### [Supplied data]

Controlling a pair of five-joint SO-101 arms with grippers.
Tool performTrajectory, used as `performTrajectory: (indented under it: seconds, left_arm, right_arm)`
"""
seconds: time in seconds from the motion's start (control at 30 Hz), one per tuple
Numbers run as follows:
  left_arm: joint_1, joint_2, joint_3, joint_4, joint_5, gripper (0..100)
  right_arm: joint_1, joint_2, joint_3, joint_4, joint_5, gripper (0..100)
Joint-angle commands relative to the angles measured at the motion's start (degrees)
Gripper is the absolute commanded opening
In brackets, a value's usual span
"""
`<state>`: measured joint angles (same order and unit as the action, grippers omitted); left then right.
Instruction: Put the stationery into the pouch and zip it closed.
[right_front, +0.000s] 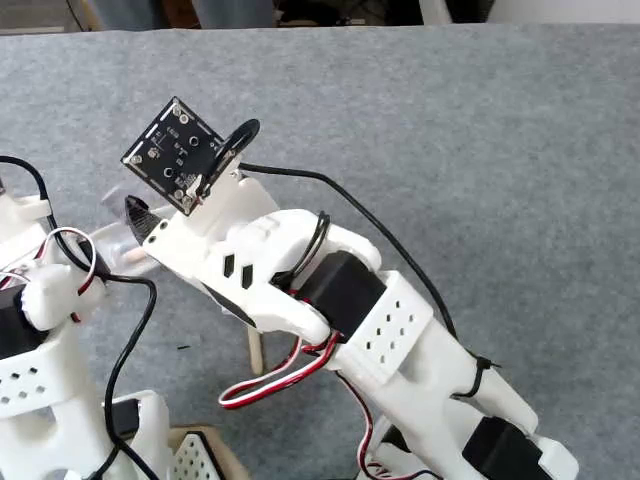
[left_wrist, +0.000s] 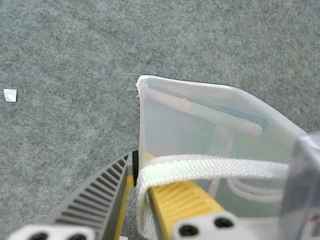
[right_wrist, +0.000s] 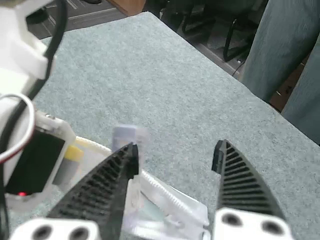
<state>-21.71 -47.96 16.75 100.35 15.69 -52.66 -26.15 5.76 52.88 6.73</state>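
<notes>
Grey table, pouch in left end effector

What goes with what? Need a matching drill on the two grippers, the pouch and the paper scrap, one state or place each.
Things:
1. left gripper
2. right gripper
3. pouch
4. paper scrap

States or places:
A. open
B. lying by itself on the table
C. clamped on the pouch's edge
D. translucent white mesh

Pairs: 1-C, 2-A, 3-D, 4-B
</notes>
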Motion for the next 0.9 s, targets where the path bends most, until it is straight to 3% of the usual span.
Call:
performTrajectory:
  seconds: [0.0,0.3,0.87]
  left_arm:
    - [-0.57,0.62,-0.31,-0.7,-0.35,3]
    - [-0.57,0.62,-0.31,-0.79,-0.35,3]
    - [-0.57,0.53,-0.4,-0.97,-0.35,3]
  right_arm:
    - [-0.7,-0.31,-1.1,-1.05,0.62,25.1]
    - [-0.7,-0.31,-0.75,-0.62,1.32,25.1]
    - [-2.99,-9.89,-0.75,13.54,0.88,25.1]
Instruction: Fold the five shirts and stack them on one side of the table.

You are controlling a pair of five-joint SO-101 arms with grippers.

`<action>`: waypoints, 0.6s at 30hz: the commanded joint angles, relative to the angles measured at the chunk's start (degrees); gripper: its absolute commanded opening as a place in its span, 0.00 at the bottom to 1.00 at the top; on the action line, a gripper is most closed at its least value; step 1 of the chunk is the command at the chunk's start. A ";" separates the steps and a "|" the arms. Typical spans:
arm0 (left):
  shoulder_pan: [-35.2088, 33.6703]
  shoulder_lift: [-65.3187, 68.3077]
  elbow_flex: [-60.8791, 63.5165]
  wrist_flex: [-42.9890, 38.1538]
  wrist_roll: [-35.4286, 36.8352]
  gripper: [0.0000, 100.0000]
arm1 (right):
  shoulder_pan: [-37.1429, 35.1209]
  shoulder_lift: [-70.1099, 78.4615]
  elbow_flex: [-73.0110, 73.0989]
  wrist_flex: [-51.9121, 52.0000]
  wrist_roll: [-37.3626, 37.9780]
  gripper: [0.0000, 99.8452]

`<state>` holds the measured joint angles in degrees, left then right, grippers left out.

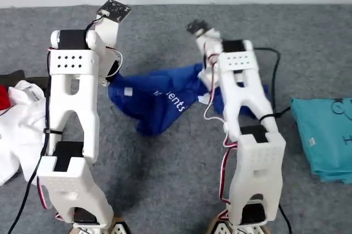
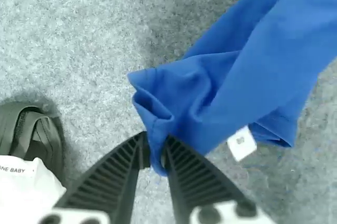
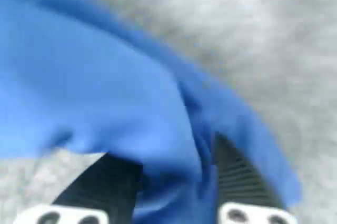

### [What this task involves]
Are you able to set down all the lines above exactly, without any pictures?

### [Answer below]
Controlling a pair of five-joint SO-101 arms with grippers.
Tool performTrajectory, used as `performTrajectory: (indented under it: seconds, left_arm, right_arm)`
"""
seconds: time in seconds from the motion's start (control at 30 Hz), one per tuple
Numbers run as follows:
  left_arm: joint_1, joint_2, joint_3, joint_4, joint_5, gripper (0..100)
  right_arm: joint_1, joint_2, joint_3, joint_4, joint_5, gripper (0..100)
Joint-angle commands relative to the angles measured at the motion's start (degrees)
Gripper is the absolute commanded opening
In brackets, a value's usual span
"""
`<state>`: measured joint angles (same order and unit as the action, grippers omitted); left then right.
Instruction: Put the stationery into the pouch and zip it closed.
[right_front, +0.000s] 
[left_wrist, +0.000s] 
[right_wrist, +0.000s] 
<state>-21.71 -47.96 16.75 100.35 15.69 -52.66 -26.15 5.76 52.88 6.73</state>
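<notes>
Grey table, pouch in left end effector

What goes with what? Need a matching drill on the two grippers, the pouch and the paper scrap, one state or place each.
Things:
1. left gripper
2. right gripper
3. pouch
4. paper scrap

States or places:
A. open
B. lying by itself on the table
C. clamped on the pouch's edge
D. translucent white mesh

Pairs: 1-C, 2-A, 3-D, 4-B
</notes>
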Motion for the next 0.9 s, targets where the path bends most, until it is straight to 3% of the usual span.
Call:
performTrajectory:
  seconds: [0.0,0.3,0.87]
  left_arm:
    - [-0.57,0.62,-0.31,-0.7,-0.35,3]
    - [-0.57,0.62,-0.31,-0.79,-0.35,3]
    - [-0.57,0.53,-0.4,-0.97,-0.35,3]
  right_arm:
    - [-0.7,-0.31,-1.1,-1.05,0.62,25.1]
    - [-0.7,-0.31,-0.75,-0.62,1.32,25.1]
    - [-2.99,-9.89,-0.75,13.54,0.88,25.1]
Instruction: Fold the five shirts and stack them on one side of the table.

You are controlling a pair of five-joint SO-101 arms with grippers.

`<action>`: waypoints, 0.6s at 30hz: the commanded joint angles, relative to the angles measured at the chunk's start (degrees); gripper: its absolute commanded opening as a place in its span, 0.00 at the bottom to 1.00 at the top; on the action line, a gripper is most closed at its least value; step 1 of the chunk is the command at the chunk's start. A ";" separates the steps and a "|" the arms. Typical spans:
arm0 (left):
  shoulder_pan: [-35.2088, 33.6703]
  shoulder_lift: [-65.3187, 68.3077]
  elbow_flex: [-60.8791, 63.5165]
  wrist_flex: [-42.9890, 38.1538]
  wrist_roll: [-35.4286, 36.8352]
  gripper: [0.0000, 100.0000]
arm1 (right):
  shoulder_pan: [-37.1429, 35.1209]
  shoulder_lift: [-70.1099, 78.4615]
  elbow_flex: [-73.0110, 73.0989]
  wrist_flex: [-51.9121, 52.0000]
  wrist_roll: [-37.3626, 37.9780]
  gripper: [0.0000, 99.8452]

`<state>` holds the measured joint angles in degrees, left then right, grippers left out.

Nothing else is needed to complete the answer.